Si tratta infatti di una delle prime edizioni scolastiche di quello che è ormai divenuto un romanzo popolare, “I promessi sposi”, una selezione di brani, una scelta antologica ad uso degli studenti, una sorta di Bignami ante litteram, ma con una particolarità, è una delle prime edizioni in cui le note a commento del testo mettono a confronto le due versioni, la “ventisettana” e la “quarantana”, che ha l’obiettivo di cogliere lo specifico semantico e l’uso di voci e locuzioni.

Pur non essendo mio intendimento di pubblicarlo per intero – scrive infatti il Venturi – e volendo scegliere i brani che posson dirsi bellissimi tra i belli, ho stimato di non riportarli così nudi e staccati come membra recise, ma di rannodarli insieme, ove sia necessario, con alcuni miei periodi, i quali, col dar compendiata notizia delle cose soppresse, serbino al racconto intonazione e vita, e faccian sì che il lettore possa tener dietro al filo degli avvenimenti, e formarsi una sufficiente idea di tutto il congegno del libro”.

Nessuno ormai ignora – prosegue venturi – come il Manzoni, poi ch’ebbe messa in luce la prima edizione nel 1825, desideroso che la sua “cantafavola acquistasse fattezze più schiette e più naturali” si studiò con l’aiuto di dotte o colte persone fiorentine di sostituire, nella seconda edizione del 1840, ai costrutti faticosi, alle frasi o dialettali o artificiale, e alle parole stantie, pescate per lo più nei classici e nei vocabolari quelle spontanee, disinvolte e briose del popolo, scelte dalla bocca dei ben educati e ben parlanti di Firenze”.

Ecco un esempio delle note, nel testo manzoniano si legge all’inizio del Capitolo I “…come per esempio di su le mura di Milano che guardano a settentrione”, questo il commento che riporta la precedente stesura Dai bastioni di Milano che rispondono verso settentrione.” A bastioni, che danno idea di fortificazioni, ha sostituito mura, forse perché ai tempi nostri, per l’uso a cui servono sono più mura che bastioni.
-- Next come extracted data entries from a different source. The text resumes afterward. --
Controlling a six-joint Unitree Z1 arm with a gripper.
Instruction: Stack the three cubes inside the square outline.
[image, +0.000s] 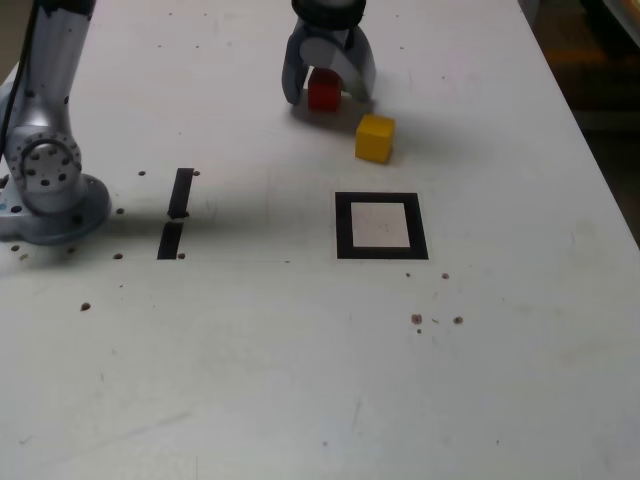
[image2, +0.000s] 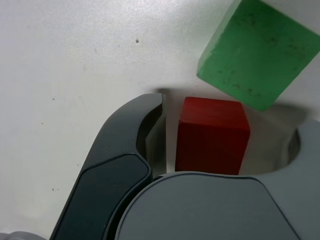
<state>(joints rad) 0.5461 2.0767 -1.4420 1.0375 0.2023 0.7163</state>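
The open gripper (image2: 227, 135) straddles the red cube (image2: 212, 137) on the white table (image: 230, 370), its jaws apart on either side. The green cube (image2: 260, 55) lies near the red one in the wrist view. In the exterior view, the yellow cube (image: 375, 138) sits between the gripper and the black square outline (image: 382, 253).

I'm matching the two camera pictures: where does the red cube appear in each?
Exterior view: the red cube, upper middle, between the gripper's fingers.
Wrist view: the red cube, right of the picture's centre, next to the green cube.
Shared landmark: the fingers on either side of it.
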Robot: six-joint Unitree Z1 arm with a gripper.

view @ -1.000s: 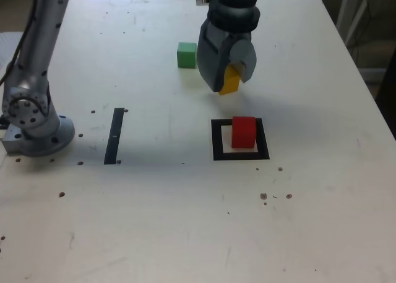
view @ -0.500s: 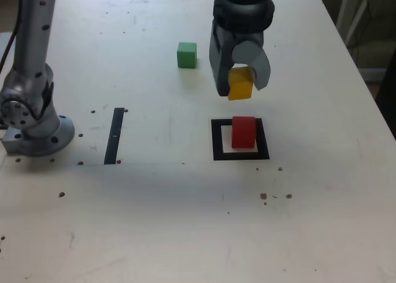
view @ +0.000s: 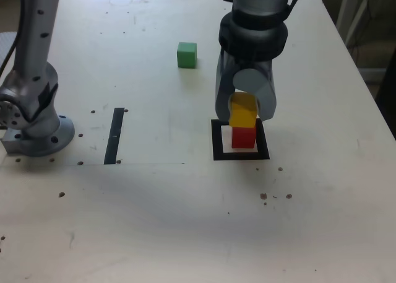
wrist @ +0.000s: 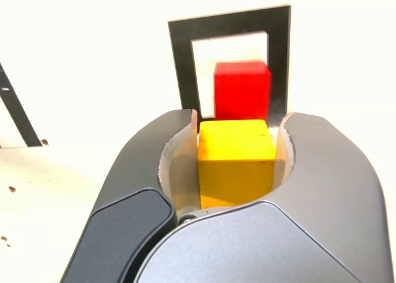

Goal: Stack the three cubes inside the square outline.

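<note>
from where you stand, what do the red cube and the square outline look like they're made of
The solid red cube looks like smooth painted wood or plastic: even colour and crisp edges, though which one I can't tell. The flat black square outline looks like matte tape, judging by its thin, straight-edged strips lying flush with the surface.

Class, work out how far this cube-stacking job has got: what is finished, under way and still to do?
Done: the red cube sits inside the square outline. In hand: the fingers hold the yellow cube, not yet released onto the red one. Left: setting yellow down, then fetching the green cube, which lies on the table outside the outline.
</note>
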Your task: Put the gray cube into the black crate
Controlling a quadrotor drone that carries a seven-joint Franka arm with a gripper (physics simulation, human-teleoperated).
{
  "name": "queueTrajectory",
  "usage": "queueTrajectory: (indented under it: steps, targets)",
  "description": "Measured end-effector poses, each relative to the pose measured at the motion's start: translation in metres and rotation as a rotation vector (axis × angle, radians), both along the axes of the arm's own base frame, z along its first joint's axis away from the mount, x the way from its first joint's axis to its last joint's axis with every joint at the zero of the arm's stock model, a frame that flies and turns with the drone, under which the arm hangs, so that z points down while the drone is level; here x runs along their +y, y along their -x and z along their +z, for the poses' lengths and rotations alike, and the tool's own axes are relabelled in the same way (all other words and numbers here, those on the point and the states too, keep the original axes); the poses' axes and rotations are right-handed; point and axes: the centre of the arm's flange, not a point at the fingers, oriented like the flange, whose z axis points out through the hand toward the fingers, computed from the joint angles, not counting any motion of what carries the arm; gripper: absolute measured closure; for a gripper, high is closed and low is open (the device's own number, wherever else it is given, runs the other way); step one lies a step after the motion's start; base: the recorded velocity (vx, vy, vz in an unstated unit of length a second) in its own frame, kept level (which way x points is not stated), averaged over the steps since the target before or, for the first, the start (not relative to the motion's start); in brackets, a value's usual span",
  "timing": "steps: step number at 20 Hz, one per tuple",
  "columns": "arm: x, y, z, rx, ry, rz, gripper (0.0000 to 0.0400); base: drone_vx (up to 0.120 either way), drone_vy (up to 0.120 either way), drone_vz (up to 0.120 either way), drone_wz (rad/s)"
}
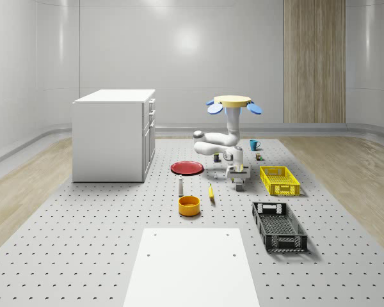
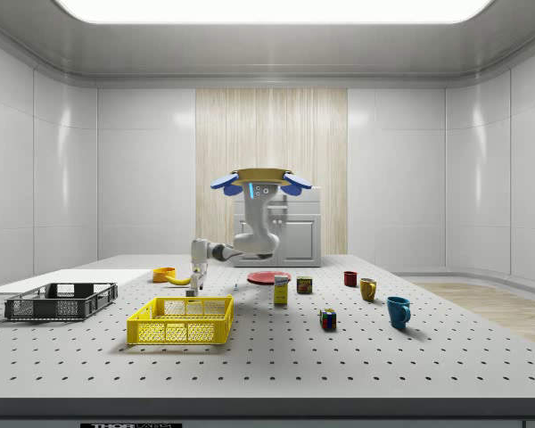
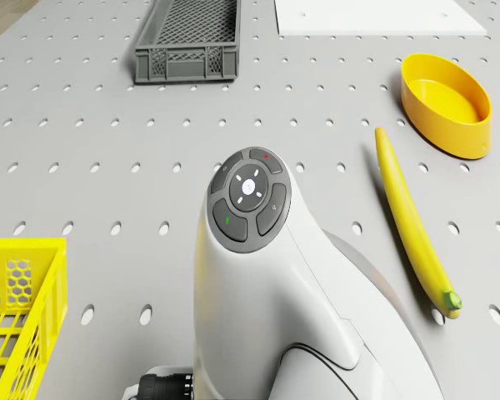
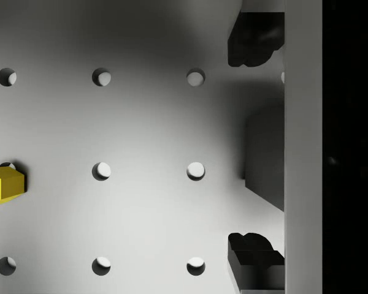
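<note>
I hover over the table; my gripper (image 1: 240, 183) hangs low beside the yellow crate (image 1: 280, 180), fingers spread around what appears to be the gray cube (image 4: 265, 156). The black crate (image 1: 279, 226) lies well apart, nearer the whole-scene camera.

Crates: two — black (image 1: 279, 226), yellow (image 1: 279, 180).
Mugs: three — blue (image 2: 398, 311), yellow (image 2: 368, 289), red (image 2: 349, 278).
Bowl: one (image 1: 189, 205).
Plate: one, red (image 1: 187, 168).
Banana: one (image 3: 412, 222).
Cabinet: one (image 1: 113, 135).
White sheet: one (image 1: 191, 267).
Small boxes/cans: two (image 2: 281, 291), (image 2: 304, 284).
Colour cube: one (image 2: 327, 319).
Bottle: one (image 1: 180, 186).
</note>
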Motion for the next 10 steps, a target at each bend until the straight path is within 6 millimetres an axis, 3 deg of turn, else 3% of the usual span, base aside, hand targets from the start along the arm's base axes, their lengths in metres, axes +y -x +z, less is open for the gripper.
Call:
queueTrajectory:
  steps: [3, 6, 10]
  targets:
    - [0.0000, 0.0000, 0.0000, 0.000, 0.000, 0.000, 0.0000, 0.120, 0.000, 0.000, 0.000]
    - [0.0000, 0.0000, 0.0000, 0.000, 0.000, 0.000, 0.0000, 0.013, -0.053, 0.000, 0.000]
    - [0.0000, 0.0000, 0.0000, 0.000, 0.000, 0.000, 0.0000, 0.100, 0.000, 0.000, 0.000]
E ben osserva il prof. Morandi, nel suo bel libro Le correzioni ai Promessi Sposi, che nel Cap. XI, laddove Renzo entra per la prima volta in Milano, il Manzoni, riferendosi a quel secolo, lasciò bastioni, com’era nella prima edizione.”
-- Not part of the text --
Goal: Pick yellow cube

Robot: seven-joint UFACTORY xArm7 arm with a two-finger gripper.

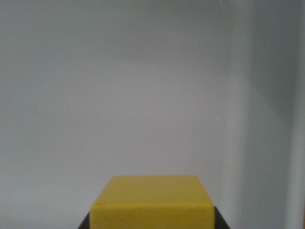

Più avanti sempre nel primo capitolo quando viene presentato Don Abbondio “…poi alzava il viso” la  nuova versione per “Poi alzava la faccia”. “ Quasi semprescrive Luigi  Venturi nella nota l’Autore ha corretto faccia in viso. Queste due voci hanno senso affinissimo: ma poiché viso prende la sua denominazione dall’organo della vista che ci risiede, perciò coi verbi alzare e abbassare meglio s’adopera che faccia. La qual parola s’usa piuttosto a denotare certe naturali apparenze e anche certe qualità morali; come Faccia allegra, rubiconda, equivoca, di galantuomo, di ladro e simili. E quanto ciò sia vero, vedremo tra poco nell’incontro di don Abbondio coi bravi”.